Take, for example, a frame of reference rotating somehow wrt. an arbitrary inertial frame of reference. Then one can derive that the time derivative for the vector components in this non-inertial frame for any vector are

$$\mathrm{D}_t \vec{A}'=\dot{\vec{A}}' + \vec{\omega}' \times \vec{A}',$$

where ##\vec{\omega}'## are the components of the momentary angular velocity of the non-inertial frame wrt. the inertial frame.

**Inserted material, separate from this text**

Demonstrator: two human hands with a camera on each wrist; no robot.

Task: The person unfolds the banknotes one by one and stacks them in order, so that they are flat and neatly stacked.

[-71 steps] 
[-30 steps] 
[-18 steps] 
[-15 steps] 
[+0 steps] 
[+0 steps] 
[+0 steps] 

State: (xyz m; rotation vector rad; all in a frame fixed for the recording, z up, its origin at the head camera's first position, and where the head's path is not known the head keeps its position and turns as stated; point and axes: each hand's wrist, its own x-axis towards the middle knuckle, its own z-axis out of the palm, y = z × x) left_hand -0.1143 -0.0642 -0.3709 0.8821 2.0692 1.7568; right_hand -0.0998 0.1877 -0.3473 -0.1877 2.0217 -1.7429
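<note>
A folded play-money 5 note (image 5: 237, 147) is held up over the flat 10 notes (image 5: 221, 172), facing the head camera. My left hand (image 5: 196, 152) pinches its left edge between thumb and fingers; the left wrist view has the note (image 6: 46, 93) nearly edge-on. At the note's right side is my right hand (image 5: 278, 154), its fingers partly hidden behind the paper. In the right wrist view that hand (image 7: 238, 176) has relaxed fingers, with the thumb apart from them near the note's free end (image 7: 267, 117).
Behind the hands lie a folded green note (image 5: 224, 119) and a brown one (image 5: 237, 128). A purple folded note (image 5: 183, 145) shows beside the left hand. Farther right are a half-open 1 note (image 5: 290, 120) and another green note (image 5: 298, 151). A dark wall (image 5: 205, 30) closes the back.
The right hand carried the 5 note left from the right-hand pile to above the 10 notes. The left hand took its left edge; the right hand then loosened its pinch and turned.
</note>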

Applying this to the equation of motion for a point particle you need

$$\vec{v}'=\mathrm{D}_t \vec{x}' = \dot{\vec{x}}' + \vec{\omega}' \times \vec{x}'$$

and

$$\vec{a}'=\mathrm{D}_t \vec{v}'=\ddot{\vec{x}}' + \vec{\omega}' \times \dot{\vec{x}}' + \frac{\mathrm{d}}{\mathrm{d} t} (\vec{\omega}' \times \vec{x}') + \vec{\omega}' \times (\vec{\omega}' \times \vec{x}')$$

or

$$\vec{a}'=\ddot{\vec{x}}' + 2 \vec{\omega}' \times \dot{\vec{x}}' + \dot{\vec{\omega}}' \times \vec{x}' + \vec{\omega}' \times (\vec{\omega}' \times \vec{x}').$$

The equation of motion wrt. the rotating reference frame thus reads

$$m \vec{a}' = \vec{F}',$$

where ##\vec{F}'## are the components of the "true forces" acting on the body (forces like gravitational or electromagnetic forces due to the presence of other masses or electric charges and currents).

Now it is more intuitive to write the equation of motion in the form that it looks as if we were working in an inertial frame of reference, i.e.,

$$m \ddot{\vec{x}}' =\vec{F}' - m [2 \vec{\omega}' \times \dot{\vec{x}}' + \dot{\vec{\omega}}' \times \vec{x}' + \vec{\omega}' \times (\vec{\omega}' \times \vec{x}')].$$

Then it looks as if there are additional forces acting on the particle, the said inertial (or in many books called fictitious) forces: the Coriolis force, the force due to angular acceleration (I don't know, if there is a common name for this term), and the centrifugal force.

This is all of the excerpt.